In previous closed-door testimony, both men have recounted, with story-telling skills fit for a murder mystery novel, how they learned of the shadow foreign policy campaign to manipulate Ukraine into launching politically explosive investigations into former Vice President Joe Biden and his son, Hunter. Both men testified those efforts appeared to be led by Rudy Giuliani, Trump’s personal lawyer with no actual government job.

Much of what they’ll say has been made public in lengthy written transcripts, but Democrats hope that the visual image of career public servants laying out the case in public will resonate and help build public support for impeaching Trump. And there’s always a chance something new could be revealed on live TV.

Here’s what you need to know about both men and their damning testimony against Trump.

Bill Taylor

Taylor helped back up Democrats central claim: That Trump’s allies tried to swap military aid for investigations.

Read: The 5 Bombshells From Bill Taylor’s Testimony on Trump and Ukraine

During his first appearance in late October, Taylor testified he was told that the release of hundreds of millions in U.S. to Ukraine had been made contingent on a public commitment to investigate the Bidens and the 2016 election.

Taylor said:

  • He was so rattled by his discovery of the secondary, “irregular” diplomatic channel led by Giuliani that he prepared to resign.
  • EU Ambassador Gordon Sondland told Taylor that Trump explicitly denied any quid pro quo, then contradicted himself by adding that the money wouldn’t flow if Ukrainian President Volodymyr Zelensky didn’t personally announce investigations.
  • “Ambassador Sondland said that he had talked to President Zelensky and [Zelensky’s adviser] Mr. Yermak and told them that, although this was not a quid pro quo, if President Zelensky did not ‘clear things up’ in public, we would be at a stalemate,” Taylor said. “I understood a ‘stalemate’ to mean that Ukraine would not receive the much-needed assistance.”
  • Trump wanted to put Zelensky “‘in a public box’ by making a public statement about ordering such investigations.”
  • Sondland “recommended to President Zelensky that he use the phrase, ‘I will leave no stone unturned’ with regard to investigations” when Zelensky spoke to Trump.
  • Ukrainian officials were “very concerned” and “desperate” about the hold-up in U.S. aid by late August, and Taylor was “embarrassed” he couldn’t explain to them what happened.

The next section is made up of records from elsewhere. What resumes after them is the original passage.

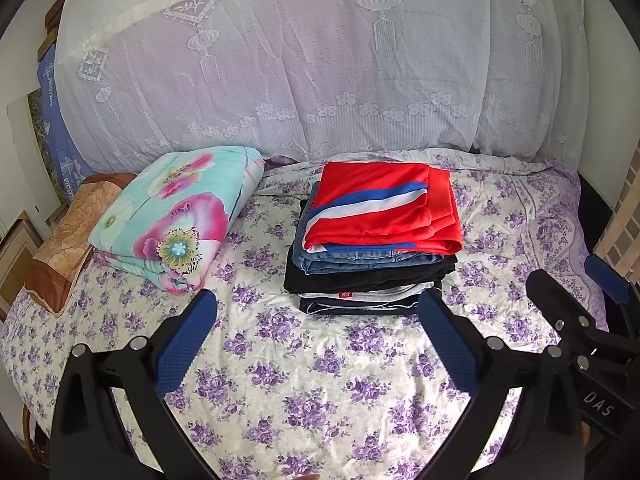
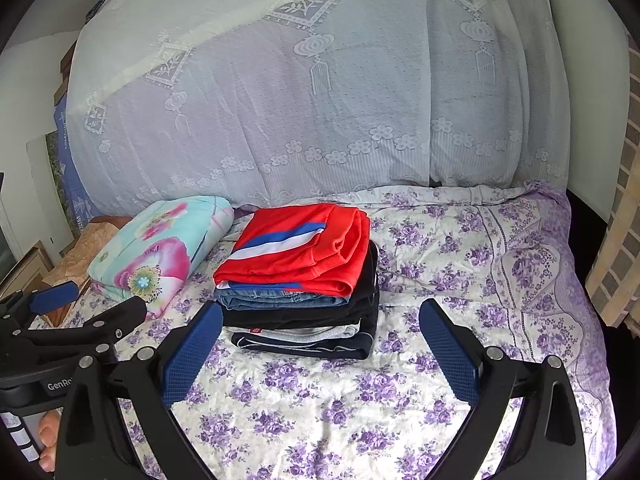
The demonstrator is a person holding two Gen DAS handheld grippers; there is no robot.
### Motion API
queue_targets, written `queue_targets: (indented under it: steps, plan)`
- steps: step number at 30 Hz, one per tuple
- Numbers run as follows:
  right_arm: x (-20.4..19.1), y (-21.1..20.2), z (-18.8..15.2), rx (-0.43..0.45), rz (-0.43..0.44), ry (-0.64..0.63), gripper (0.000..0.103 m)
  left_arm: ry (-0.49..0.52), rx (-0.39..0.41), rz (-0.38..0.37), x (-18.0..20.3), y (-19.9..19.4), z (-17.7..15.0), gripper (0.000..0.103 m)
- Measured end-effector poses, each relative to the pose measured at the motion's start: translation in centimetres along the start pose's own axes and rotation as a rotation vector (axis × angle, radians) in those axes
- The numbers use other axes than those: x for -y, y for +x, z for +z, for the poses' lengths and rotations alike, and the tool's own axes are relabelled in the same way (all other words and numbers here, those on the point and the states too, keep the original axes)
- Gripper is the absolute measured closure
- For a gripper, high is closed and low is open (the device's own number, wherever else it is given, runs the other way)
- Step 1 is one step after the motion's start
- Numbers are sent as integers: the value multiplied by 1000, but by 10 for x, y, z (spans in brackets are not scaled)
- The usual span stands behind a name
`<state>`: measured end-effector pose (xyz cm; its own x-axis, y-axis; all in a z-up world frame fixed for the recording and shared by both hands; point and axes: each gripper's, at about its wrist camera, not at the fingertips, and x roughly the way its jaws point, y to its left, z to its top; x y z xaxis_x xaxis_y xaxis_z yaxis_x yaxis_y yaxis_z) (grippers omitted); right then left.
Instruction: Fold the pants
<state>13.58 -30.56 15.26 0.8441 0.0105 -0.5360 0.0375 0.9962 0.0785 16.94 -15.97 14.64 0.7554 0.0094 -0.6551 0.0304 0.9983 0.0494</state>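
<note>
A stack of folded pants [image 1: 372, 264] lies on the bed, with red pants with a blue and white stripe [image 1: 384, 208] on top, then blue jeans [image 1: 360, 260], black and grey ones below. It also shows in the right wrist view [image 2: 300, 304], red pants [image 2: 300, 252] on top. My left gripper [image 1: 320, 320] is open and empty, hovering above the sheet just in front of the stack. My right gripper [image 2: 320, 332] is open and empty, also just before the stack. The right gripper shows at the right edge of the left wrist view [image 1: 576, 292].
The bed has a purple-flowered sheet [image 1: 300, 380]. A folded turquoise and pink floral quilt [image 1: 176, 216] lies left of the stack, with a brown pillow [image 1: 68, 240] further left. A large bundle under white lace cloth [image 1: 280, 60] fills the back. A tiled wall [image 2: 616, 264] is at right.
</note>
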Motion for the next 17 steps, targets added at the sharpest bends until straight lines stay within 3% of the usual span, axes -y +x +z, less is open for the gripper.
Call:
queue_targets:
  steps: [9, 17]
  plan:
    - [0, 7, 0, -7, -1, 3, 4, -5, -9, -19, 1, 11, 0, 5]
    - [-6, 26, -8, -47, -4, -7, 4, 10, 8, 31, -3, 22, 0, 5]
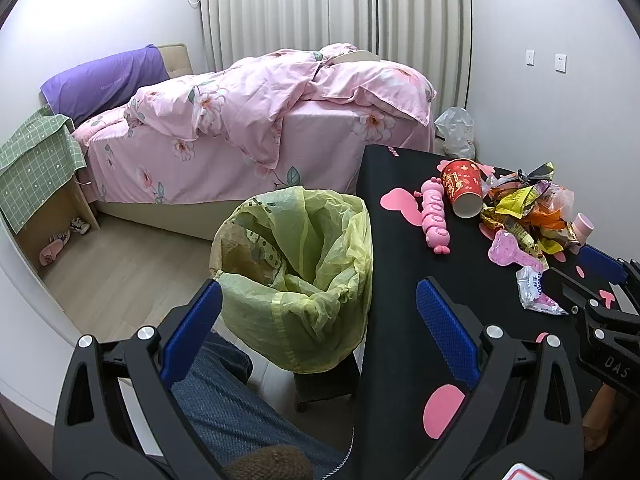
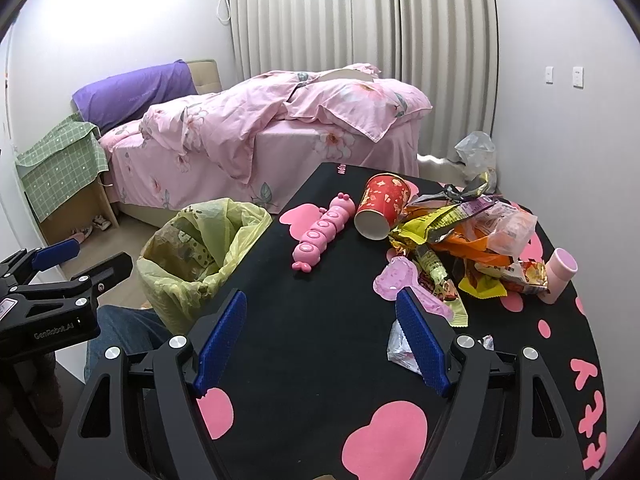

Taylor’s account of these events has been backed up by records from a group WhatsApp chat between Taylor, Sondland and Trump’s special envoy to Ukraine Kurt Volker.

Read: Bill Taylor’s Testimony Paints a ‘Damning’ Picture of Trump’s Ukraine Quid Pro Quo

His memory was also bolstered by copious realtime notes he took of these interactions. But he turned those notes over to the State Department — which, so far, hasn’t been willing to share them with Congress.

George Kent

Trump impeachment tv
In this Oct. 15, 2019, file photo, Deputy Assistant Secretary of State George Kent leaves Capitol Hill in Washington, after testifying before congressional lawmakers as part of the House impeachment inquiry into President Donald Trump. (AP Photo/Andrew Harnik, File)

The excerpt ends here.